Sometimes, when I’m scouting up ahead for The March, I
discover more than I wanted to know.

My job: to burden you with this information, so we all come
away from The March with a surplus of wit & wisdom. To
paraphrase Professor Kingsfield, the acerbic law professor in The
Paper Chase: “You come in here with a skullful of mush, and leave
here thinking like comedians.”

For a change of pace, this week we’re going to ride. So, drop
your packs, climb into the two-wheeled saddle and prepare to
pedal....

Bicycles.

Some of the facts to follow were culled from “Bicyclopedia,” an
on-line compendium of two-wheeling facts and folklore, and what I
now believe to be the world’s funniest reference book. Up to now,
the Congressional Record, the U.S. Census, and anything written
by Rush Limbaugh vied for that honor, but the torch is now passed.

The world’s first bicycle was my Schwinn Cruiser, and not the
prototype sketched in 1493 by Leonardo Da Vinci. Because his
model lacked a chrome fork, steel handlebars, balloon whitewall
tires, rubber block pedals, two-tone paint, Phantom grips with
multi-colored tassels, fender and rack mounts, and a 3-spring
padded saddle, it doesn’t qualify.

This may have compelled Leonardo to keep his painting day job,
when he realized that inventing something 300 years before the
technology existed to build it was not exactly profitable. There is
evidence suggesting he’d also drafted a crude version of the
AYOOGAH horn during this period, but abandoned the idea on
pain of being imprisoned as a kook.

Around 1861, Pierre Lallement invented the first two-wheeler to
actually be known as a bicycle. It had tandem but mismatched
wheels, pedals on the front, and was known as the “Boneshaker.”
My Schwinn Cruiser was later modified as same, when I spent a
summer riding on the rims after “Double-Flatting” the tires.

Another early 19th Century version was called the
“Swiftwalker.” It was: “...propelled by a rider striding along the
road while straddling the frame.” About this time, the first grievous
bicycle-related groin injury was also recorded.

Injuries. Any abrasion from a bicycle fall is commonly known as
“Road Rash.” Small patches of this are called “Cherries.” Road
rash inflicted on an upper extremity is “Pizza Elbow.”

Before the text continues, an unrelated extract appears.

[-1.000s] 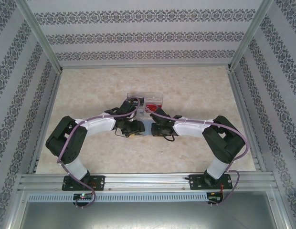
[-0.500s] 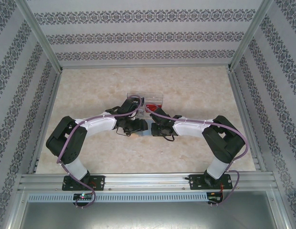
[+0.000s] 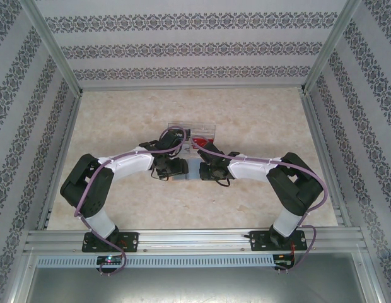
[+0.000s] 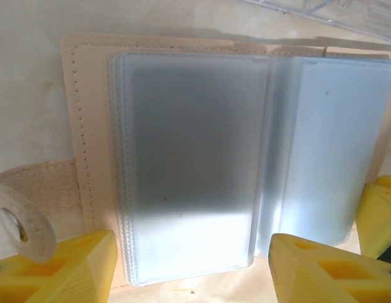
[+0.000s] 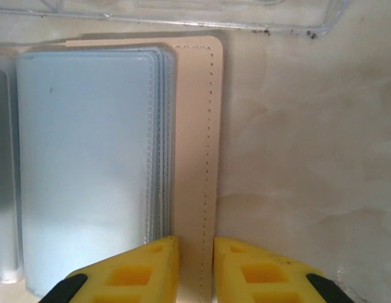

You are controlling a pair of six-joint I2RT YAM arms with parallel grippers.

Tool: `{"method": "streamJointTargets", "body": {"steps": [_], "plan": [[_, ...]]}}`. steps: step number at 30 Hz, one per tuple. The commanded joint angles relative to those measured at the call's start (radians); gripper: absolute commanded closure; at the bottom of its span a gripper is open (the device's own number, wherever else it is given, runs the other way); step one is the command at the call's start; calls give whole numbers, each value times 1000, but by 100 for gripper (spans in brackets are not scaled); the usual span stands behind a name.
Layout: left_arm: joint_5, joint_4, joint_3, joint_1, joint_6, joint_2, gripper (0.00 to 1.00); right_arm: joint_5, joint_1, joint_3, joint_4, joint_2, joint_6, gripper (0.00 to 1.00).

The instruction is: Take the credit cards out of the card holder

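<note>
"Tan card holder [image 5: 195, 126], why does it lie open on the table [image 5: 309, 158]?"
"So I reach its sleeves [image 4: 195, 145]. My right tool [image 5: 195, 243] pinches its cover; my left tool [image 4: 190, 240] hangs spread above."

- The table [image 3: 258, 120] has a beige, marbled top and takes up the middle of the top view.
- The card holder [image 3: 192, 172] lies open and flat on it at the centre of that view. Its tan stitched cover [image 4: 88, 139] is underneath, with frosted clear sleeves [image 5: 82, 158] stacked on both halves.
- A clear plastic box [image 3: 205, 131] sits on the table just above the holder in the frame, and something red shows inside it.
</note>
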Motion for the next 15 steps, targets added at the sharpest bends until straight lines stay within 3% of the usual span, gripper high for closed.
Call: {"method": "streamJointTargets", "body": {"steps": [1,15], "plan": [[4,8,18,1,11,-28,35,-52,26,-5,30,58,19,76],[56,26,12,1,8,41,36,-52,28,-5,28,60,21,76]]}}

>From childhood, I recall once attempting to rest my feet on the
front hub while trying to outrace my buddy down a steep hill. I was
a “Scorcher,” AKA a “Hammerhead,” (fast, reckless rider) and my
buddy was the “Wheelsucker,” a derogatory form of a “Tail-End
Charlie,” (last rider in an event).

Anyone who has found themselves on the highway tucked in the
backdraft of a fast-lane trailer truck’s rear bumper knows what
“wheelsucking” is.

The toes of my hightoppers caught in the spokes and my feet
whipped around until they met the front fork. The radical air &
ground braking that followed then combined the elements
demonstrated in bicycle wheelies known as “Coasters, Floaters, and
Marathons,” and produced not only bilateral Pizza Elbows and
multiple Cherries, but an all-over road rash replete with my own
inventions: “Chili Chin, Fetticini Forehead, and Hamburger
Buttocks.”

High Speed, indeed. On July 20th, 1985, John Howard reached
152.284 mph on an obviously highly-modified bicycle. It had “a
376-inch gear, a 58-degree head angle, motorcycle wheels, hydraulic
forks, and first had to be towed to 60 mph. He rode behind a 600
horsepower car with a large tail section and had to work with a
psychologist beforehand to overcome his fear of the high speed.”

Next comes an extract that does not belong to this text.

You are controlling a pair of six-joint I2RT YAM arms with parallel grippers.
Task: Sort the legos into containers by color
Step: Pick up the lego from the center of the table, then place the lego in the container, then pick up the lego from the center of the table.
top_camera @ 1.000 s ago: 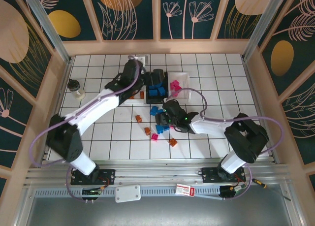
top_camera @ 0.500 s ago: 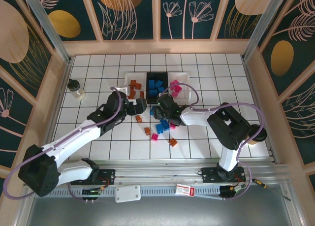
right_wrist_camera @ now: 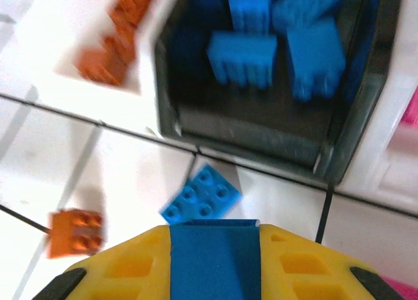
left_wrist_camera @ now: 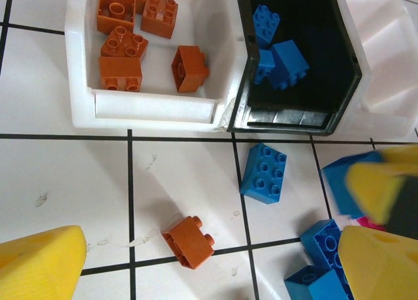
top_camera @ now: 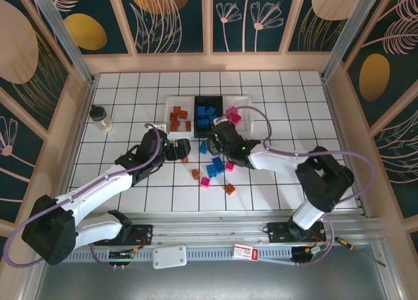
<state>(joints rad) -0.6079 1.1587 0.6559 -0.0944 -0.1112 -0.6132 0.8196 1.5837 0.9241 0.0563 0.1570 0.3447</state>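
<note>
The right arm [top_camera: 281, 161] reaches left, its right gripper [right_wrist_camera: 212, 234] near the black tray [right_wrist_camera: 248, 140] pinching a blue lego [right_wrist_camera: 212, 261] (plain from the wrist, indistinct from above), while the outstretched left arm [top_camera: 98, 189] holds its left gripper [left_wrist_camera: 212, 264] agape over a loose orange lego [left_wrist_camera: 189, 241] on the tiles [left_wrist_camera: 65, 176].

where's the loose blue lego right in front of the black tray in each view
top external: loose blue lego mid-table, just below the black tray.
left wrist: centre right, below the tray's front wall.
right wrist: lower centre, below that wall.
shared landmark: the black tray.
</note>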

It’s not known how long he had to stick his tongue out, or how
many packs of playing cards and bags of clothespins on the spokes
it took to produce the VROOM sound one needs for such impetus.

Bicyclopedia also neglects to mention the unofficial record of
3,421.603 mph set in June of 1964 on Watson Hill in Gilford,
NH, when your host, still seated on the 3-spring padded saddle atop
his Schwinn Cruiser, went flying butt over teakettle into the
puckerbrush.

Finally, as we pass through the dog days of summer, there are a
host of “Bicycle Games,” you might consider just for fun. I’ve listed
three favorites. Trust me, someone out there is really doing this....

DERBY: This informal event began in California in the 1970’s.
(Didn’t everything?) There are no rules, but a common course of
play is to have everyone ride fast in a figure-eight formation. The
“Hot-Box” is where the traffic crosses. Riders then “attempt to
knock each other over by pushing, pulling, ramming, etc.” A
downed rider can be “attacked or ridden over, and the game goes
on until everyone decides to do something else.”

This game is usually played on mountain bikes by people
without helmets. Enough said.

BALACLAVA MELEE: Male participants wearing fencing
masks adorned with feather plumes ride around and attempt to
whack off their opponents’ feathers with canes. Winner is the last
feathered man. Or, the last man with a recognizable face.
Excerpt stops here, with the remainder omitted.